Para Milton, a combinação de ambiente artificial e desorganização social contribuem para uma qualidade de vida mais pobre. “Imagine se eu colocasse você em uma sala, com TV, ar-condicionado, um médico de plantão, sem risco de ser assaltado, atropelado. Digo para você que vai viver 80 anos, mas não pode sair de lá. Você ia querer?”, questiona o veterinário.
Emoções eu vivi
Eu estaria mentindo se dissesse que não me emocionei com tudo o que vi. Que não me peguei de boca aberta diante de shows tecnicamente impecáveis. Que voltei a ser criança. Vi a alegria no rosto de pessoas, de todas as idades, encantadas com a possibilidade de chegar tão perto dos animais.
Qual a chance de, na vida real, de se tocar um pinguim? De nadar com um golfinho? De ficar a poucos metros de uma orca?
Também é inegável a conexão que os treinadores têm com aqueles animais, e o carinho com o qual cuidam deles, independentemente da espécie, em qualquer um dos parques do complexo.
Aparentemente – e sem checar os bastidores – todos são muito bem tratados. Mas ainda assim estão fora do seu ambiente natural. Fazendo algo que é imposto pelo homem, e não o que a sua natureza manda.
Passada a emoção, me peguei com a mesma culpa que senti depois de uma viagem à Monte Verde, Minas Gerais, recentemente, quando topei participar de um passeio a cavalo com amigos. Não refleti: apenas fui.
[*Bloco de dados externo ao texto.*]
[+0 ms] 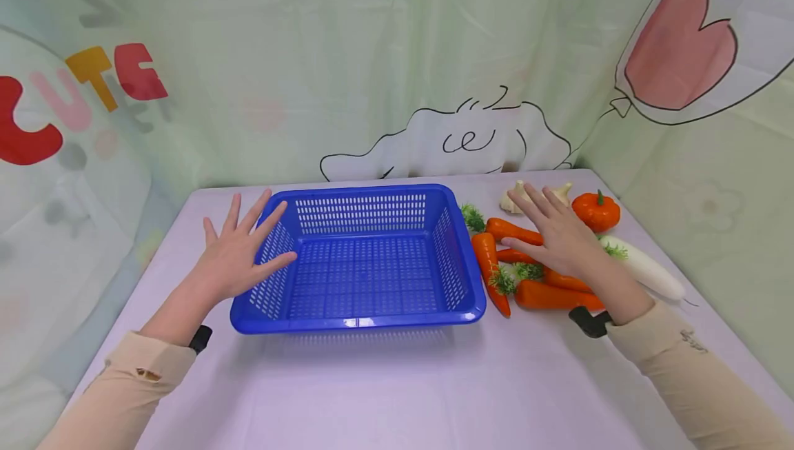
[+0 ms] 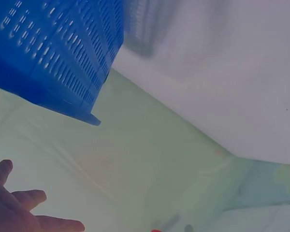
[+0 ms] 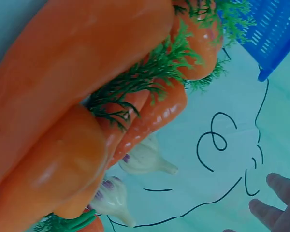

Só depois de uma longa jornada de subidas e descidas de morros, analisei o cavalo que me levou para ter alguns minutos de diversão. Ele parecia abatido, cansado. Me senti o pior ser humano do mundo: por que não questionei? Por que não me coloquei no lugar daquele animal por um segundo antes de montá-lo?
Não questionei porque sou humana, e às vezes simplesmente me deixo levar pela emoção. E a emoção não dá espaço para o senso crítico.
Senso crítico, esse, que o animal não tem, muito menos o livre arbítrio para escolher onde quer morar. Mas nós, sim. Resta saber se vale carregar o peso da culpa em nome de alguns momentos de diversão.